[PROBLEM STATEMENT]: Every line in the listing below from the one with "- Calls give" through the one with "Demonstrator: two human" is to be reproduced exactly, both ends included; leave out the rest.

☆ ☆ ☆

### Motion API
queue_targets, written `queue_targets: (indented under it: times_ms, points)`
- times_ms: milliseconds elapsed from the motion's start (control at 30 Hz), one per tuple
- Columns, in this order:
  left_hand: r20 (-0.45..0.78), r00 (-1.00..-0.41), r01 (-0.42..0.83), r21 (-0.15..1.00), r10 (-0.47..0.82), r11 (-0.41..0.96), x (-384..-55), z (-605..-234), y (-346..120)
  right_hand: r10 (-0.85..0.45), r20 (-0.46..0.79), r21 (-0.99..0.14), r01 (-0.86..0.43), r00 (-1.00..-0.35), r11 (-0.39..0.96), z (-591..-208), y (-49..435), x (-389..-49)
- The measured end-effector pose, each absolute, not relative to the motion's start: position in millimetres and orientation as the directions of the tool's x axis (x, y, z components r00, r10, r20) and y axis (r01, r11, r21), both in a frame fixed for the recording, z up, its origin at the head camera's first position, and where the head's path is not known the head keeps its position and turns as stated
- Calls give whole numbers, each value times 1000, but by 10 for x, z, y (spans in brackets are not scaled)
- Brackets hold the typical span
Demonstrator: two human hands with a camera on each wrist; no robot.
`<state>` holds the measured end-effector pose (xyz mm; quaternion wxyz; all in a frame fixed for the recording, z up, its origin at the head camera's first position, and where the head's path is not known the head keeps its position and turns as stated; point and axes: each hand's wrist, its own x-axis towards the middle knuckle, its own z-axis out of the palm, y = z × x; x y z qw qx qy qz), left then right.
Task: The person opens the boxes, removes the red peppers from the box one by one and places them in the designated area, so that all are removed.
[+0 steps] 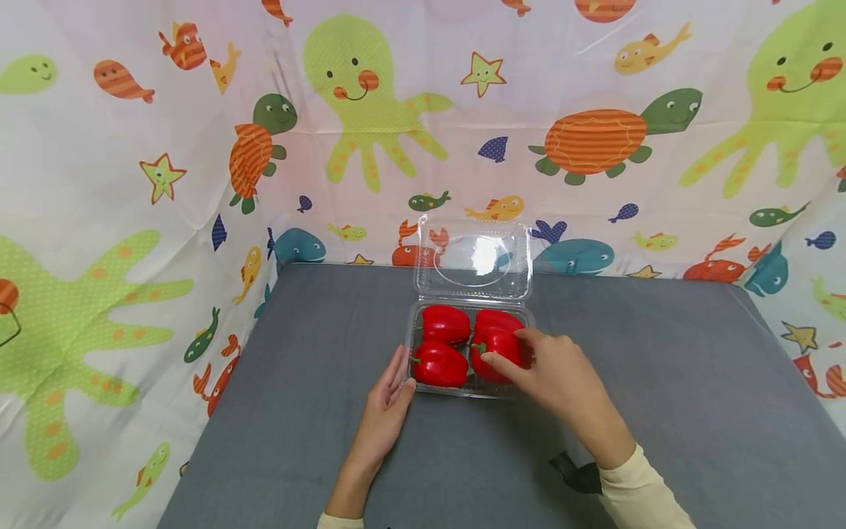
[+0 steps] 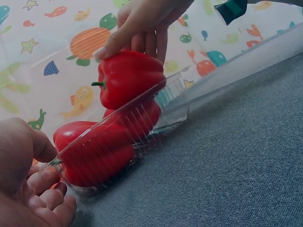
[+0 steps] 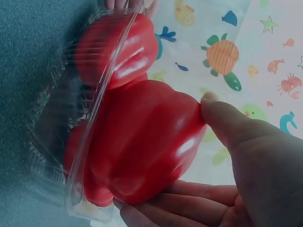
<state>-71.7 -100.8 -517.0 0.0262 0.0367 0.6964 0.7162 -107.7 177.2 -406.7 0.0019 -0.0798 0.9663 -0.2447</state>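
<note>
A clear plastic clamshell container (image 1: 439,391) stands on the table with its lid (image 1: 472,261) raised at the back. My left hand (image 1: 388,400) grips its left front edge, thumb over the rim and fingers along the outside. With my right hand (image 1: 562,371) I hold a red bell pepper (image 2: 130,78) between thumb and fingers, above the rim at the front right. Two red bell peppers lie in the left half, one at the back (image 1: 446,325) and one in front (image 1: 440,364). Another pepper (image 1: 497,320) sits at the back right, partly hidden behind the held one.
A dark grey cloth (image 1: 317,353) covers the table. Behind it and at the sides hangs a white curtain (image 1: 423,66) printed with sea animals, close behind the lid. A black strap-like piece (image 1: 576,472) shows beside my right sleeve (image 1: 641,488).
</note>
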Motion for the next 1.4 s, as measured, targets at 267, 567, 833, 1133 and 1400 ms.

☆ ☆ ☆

[ANSWER TO THIS TASK]:
- Calls give whole numbers, each value times 1000, but by 10 for x, z, y (spans in brackets are not scaled)
- Brackets hold the typical span
Demonstrator: two human hands with a camera on each wrist; no robot.

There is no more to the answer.